Who is funding anti-LGBTQ “Parents-Rights” groups?

On Oct. 31 The New Yorker magazine published a long read piece in their annals of education section titled “The Right-Wing Mothers Fuelling the School-Board Wars.” 

The story asserted that the group Moms for Liberty “claims that teachers are indoctrinating students with dangerous ideologies. But is the group’s aim protecting kids — or scaring parents?”

Then, on Nov. 1, Slate published a long-read story “The ‘Parental Rights’ Lie at the Heart of GOP Efforts to Target LGBTQ Youth.” That story explores how states throughout the country are targeting LGBTQ+ youth. “Bills and regulations banning youth access to transgender medical care or forbidding discussion of LGBTQ+ issues in the classroom have been enacted or proposed in at least 25 states. Most often these bills are defended on the grounds that they protect ‘parental rights.’”

USA TODAY also did an in-depth investigation into how certain political action committees are funding ‘parents’ rights advocates’ who run for school board positions.

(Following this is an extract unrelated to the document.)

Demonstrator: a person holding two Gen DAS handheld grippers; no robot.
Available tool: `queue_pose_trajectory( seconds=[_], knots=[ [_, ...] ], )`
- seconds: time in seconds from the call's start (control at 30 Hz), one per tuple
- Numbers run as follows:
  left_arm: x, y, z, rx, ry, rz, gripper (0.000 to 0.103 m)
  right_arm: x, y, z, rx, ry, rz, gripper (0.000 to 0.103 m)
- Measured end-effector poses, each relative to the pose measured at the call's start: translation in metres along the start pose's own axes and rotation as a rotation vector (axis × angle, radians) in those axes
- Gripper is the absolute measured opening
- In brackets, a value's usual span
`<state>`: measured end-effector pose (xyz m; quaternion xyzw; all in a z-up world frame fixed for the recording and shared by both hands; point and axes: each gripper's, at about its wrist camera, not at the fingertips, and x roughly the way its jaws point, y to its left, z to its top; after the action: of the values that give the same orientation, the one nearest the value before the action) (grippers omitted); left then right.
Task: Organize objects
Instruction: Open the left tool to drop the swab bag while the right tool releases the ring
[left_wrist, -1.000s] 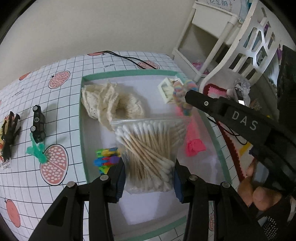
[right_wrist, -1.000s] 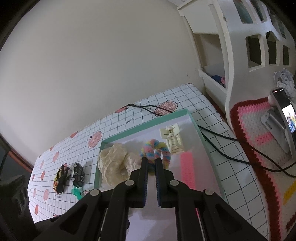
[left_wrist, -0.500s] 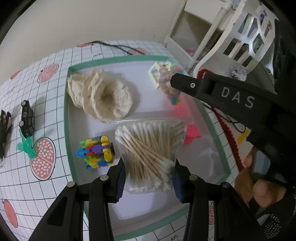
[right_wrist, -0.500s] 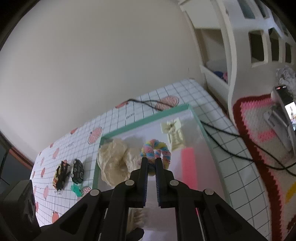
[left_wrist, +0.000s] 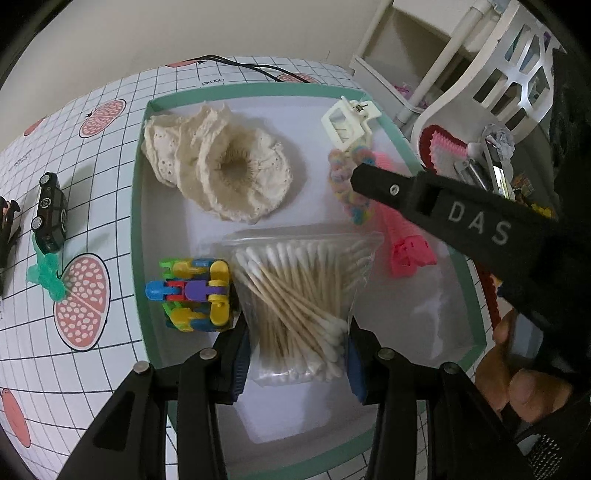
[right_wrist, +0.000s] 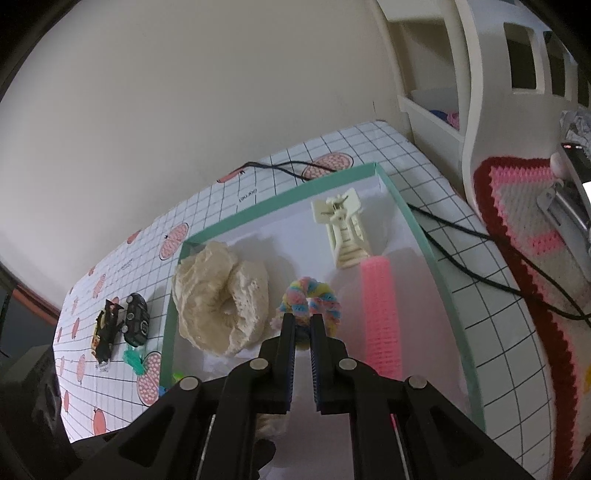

Throughout 2022 PGN has reported on the increasingly anti-LGBTQ shift in national politics. There are now hundreds of anti-LGBTQ laws being promulgated in the states by the GOP. In addition, books on LGBTQ issues, abortion and race are being banned

As PGN reported, the Texas GOP solidified its platform in June, declaring homosexuality “abnormal” and calling for an end to same-sex marriage. Also in that platform was a section on “parental rights,” which included not just the schools, but also support for conversion therapy, bans on gender-affirming care for trans youth and total restriction of any sex education that includes sexual orientation or gender identity.

The GOP platform states, “For the purpose of attempting to affirm a person age 21 or under if their perception is inconsistent with their biological sex,” “no medical practioner or provider may engage in the following practices” and lists administration of puberty blockers and hormone treatments as well as “any surgery on healthy body parts of the under age person.” 

This parental rights section also supports conversion therapy — referred to in the platform as “Reintegrative Therapy.” That section bans any penalty for “therapists, psychologists and counselors licensed in the State of Texas” who utilize conversion therapy “when counseling clients of any age with gender dysphoria or unwanted same-sex attraction.”

While it’s clear that right-wing ideology is fueling this trend, which began with Florida GOP Gov. Ron DeSantis’s “Don’t Say Gay” law, what these new reports reveal is that super PACs — an aspect of unregulated “dark money” — is funding candidates and campaigns to ban books and infiltrate school boards. While campaigning for Senate candidates, former president Barack Obama said that school boards were a critical juncture in the GOP takeover of national politics. These reports reveal that the agenda has big money behind it. 

USA TODAY reports that new right-leaning political action committees (PACs) are “pouring money into school board races, aiming to flip control of who governs schools in favor of self-proclaimed parents rights advocates in a way that rivals the role that teachers unions have historically had in these contests.” And they are doing so in states across the country.

PACs and super PACs pool donations from many different people and entities and use that money to try to elect candidates who represent their interests. They may be registered at the federal or state level. 

The USA TODAY investigation underscores Obama’s point: all political offices matter. For much less money than the price of a seat in the House or Senate, these PACs are putting their cash into races for local school boards. The result is creating a radical change in education on a national scale.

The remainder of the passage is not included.